While in North Yarmouth, the farm sold wholesale through the Westbrook-based distributor Native Maine Produce & Specialty Foods and directly to restaurants, including Bonobo, Salt Exchange, Nosh and Flatbread.

While the North Yarmouth farm produced 400 pounds of tilapia over a season and 500 heads of lettuce weekly, McLeod says it was a proof-of-concept farm to see if the business was economically viable.

Fluid Farms was selling about $4,500 a month for five months for a total of $22,500 last year.
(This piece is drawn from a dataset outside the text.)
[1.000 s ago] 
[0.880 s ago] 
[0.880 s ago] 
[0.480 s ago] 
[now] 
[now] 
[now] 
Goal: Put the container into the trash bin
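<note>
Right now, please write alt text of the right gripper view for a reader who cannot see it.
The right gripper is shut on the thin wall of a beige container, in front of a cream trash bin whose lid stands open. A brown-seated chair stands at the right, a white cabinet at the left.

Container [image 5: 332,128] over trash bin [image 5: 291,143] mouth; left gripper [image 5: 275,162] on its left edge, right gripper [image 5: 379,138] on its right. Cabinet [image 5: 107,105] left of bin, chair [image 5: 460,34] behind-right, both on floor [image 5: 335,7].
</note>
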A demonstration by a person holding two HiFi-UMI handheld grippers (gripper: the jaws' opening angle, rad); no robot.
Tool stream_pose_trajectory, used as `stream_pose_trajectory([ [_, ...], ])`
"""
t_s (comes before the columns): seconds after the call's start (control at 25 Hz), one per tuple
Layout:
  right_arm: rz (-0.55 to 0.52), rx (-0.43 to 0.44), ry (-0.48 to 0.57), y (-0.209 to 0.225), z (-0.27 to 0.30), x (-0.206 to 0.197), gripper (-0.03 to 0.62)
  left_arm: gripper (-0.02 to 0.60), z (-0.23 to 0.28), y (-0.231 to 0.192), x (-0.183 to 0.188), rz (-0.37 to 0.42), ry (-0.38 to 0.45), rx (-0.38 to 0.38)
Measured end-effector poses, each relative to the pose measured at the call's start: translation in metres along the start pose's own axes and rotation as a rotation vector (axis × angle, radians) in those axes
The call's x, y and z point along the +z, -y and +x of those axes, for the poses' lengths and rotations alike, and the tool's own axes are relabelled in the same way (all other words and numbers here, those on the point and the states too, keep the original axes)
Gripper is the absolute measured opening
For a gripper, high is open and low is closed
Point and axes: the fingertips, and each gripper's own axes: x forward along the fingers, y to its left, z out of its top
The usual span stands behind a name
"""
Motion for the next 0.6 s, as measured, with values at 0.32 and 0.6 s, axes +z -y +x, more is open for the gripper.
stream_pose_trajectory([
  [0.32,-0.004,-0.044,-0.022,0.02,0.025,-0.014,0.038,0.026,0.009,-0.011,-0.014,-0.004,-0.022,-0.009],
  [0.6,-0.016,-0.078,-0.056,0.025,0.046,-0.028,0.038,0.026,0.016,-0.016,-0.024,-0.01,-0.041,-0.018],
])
Going forward with the new greenhouses, it plans to sell $120,000 in 2015 and an unspecified amount with the next greenhouse phase-in, though he expects at that stage the company could be selling $400,000 worth of lettuce alone.

In the new facility, the farm is growing hybrid striped bass instead of tilapia. McLeod says the farm will use wholesale distributors near-term, but it would like to get into farmers markets and institutional markets like colleges. Like Springworks, it also is working for MOFGA certification, and was being inspected July 10.

As for the taste of the lettuce, he says, “The produce is the same. The production style is different. We're growing the same seeds.”

An ‘edible campus’

Gaudet of Fluid Farms is consulting with the University of New England's pilot aquaponics project, which is on the verge of scaling up, says Jeri Fox, who is associate professor and coordinator for UNE Biddeford's Aquaculture and Aquarium Sciences Program.

While UNE has a fish tank and a plant tank with lettuce, basil and pole beans, it hopes to build a vertical aquaponics farm on the side of a 30-foot wall. Another pilot study is using solar energy to pump water for the fish and aerate the tank.

“This is part of the Edible Campus Initiative,” Fox says. “We'll use marginal space to produce food. We can raise lettuce inside all seasons, so we can keep production going that could continually stock the salad bar.”

It's all about space, she says, adding, “You can grow anywhere.”